Work required | Could you write out, exactly as they stand, only the lines in the listing below from the line with "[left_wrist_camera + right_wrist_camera" to the line with "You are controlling", both ends included, without the pictures?

Supplied information |
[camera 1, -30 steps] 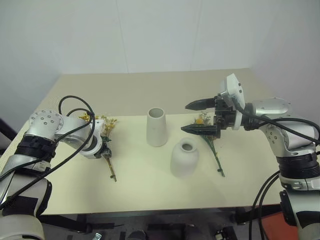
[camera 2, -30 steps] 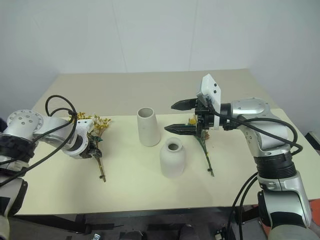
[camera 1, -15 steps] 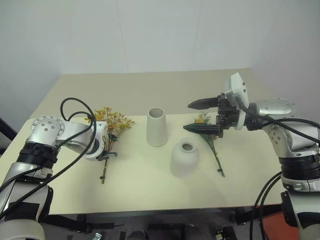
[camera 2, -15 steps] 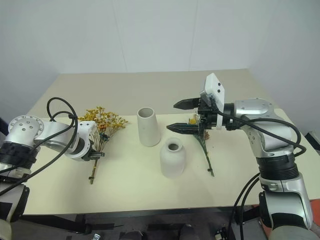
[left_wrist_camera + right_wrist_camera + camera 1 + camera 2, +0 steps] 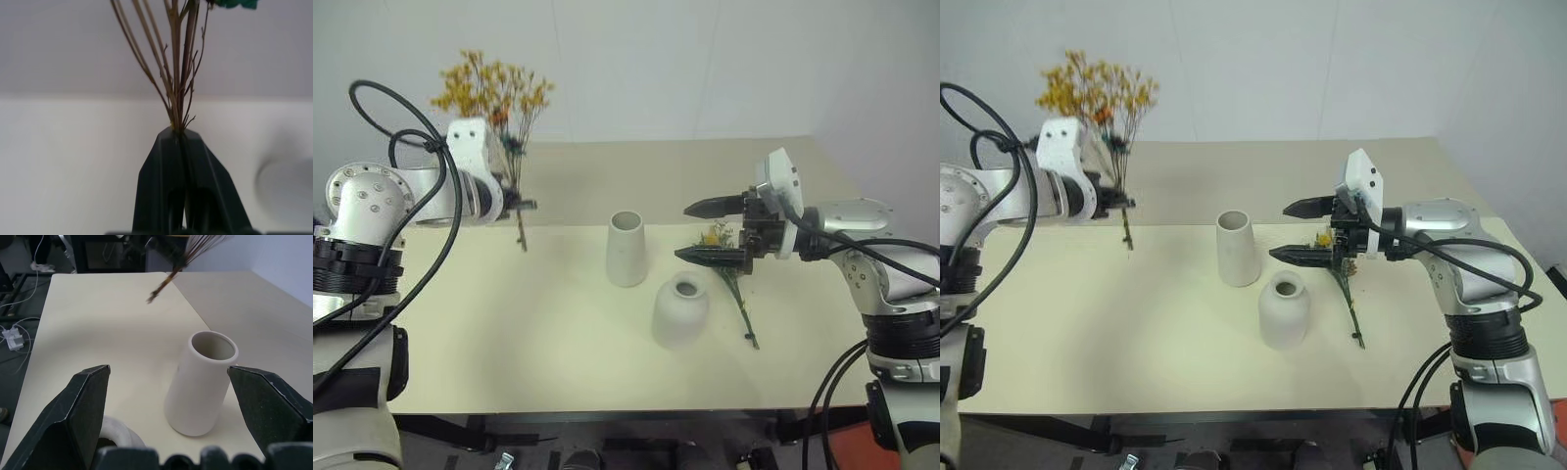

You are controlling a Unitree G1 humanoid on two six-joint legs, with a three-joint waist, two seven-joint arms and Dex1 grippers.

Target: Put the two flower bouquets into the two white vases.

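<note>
Left claw is pinched tight on the thin brown stems of the spray, holding it upright above the table, with the blossoms fanning out above the grip and the stem ends hanging free below it. Gripped low like this, the bare stems can likely be lowered into a vase mouth. The spray is a loose cloud of tiny yellow-orange blossoms on wiry branching stalks.

Toward the robot's right of this claw, well apart, stands the tall vase, a slim matte white cone with a wide open rim; just past it sits the short vase, rounded with a narrow mouth.

Right claw hangs spread wide and empty, pointing toward the tall vase. Under it lies the sprig, green with a small yellow bloom, flat on the table beside the short vase.
</note>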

Solution |
[left_wrist_camera + right_wrist_camera + camera 1 + camera 2, +0 steps] 

You are controlling a Unitree G1 humanoid on two six-joint legs, with a three-joint waist, two seven-joint arms and Dex1 grippers.

No further output is expected.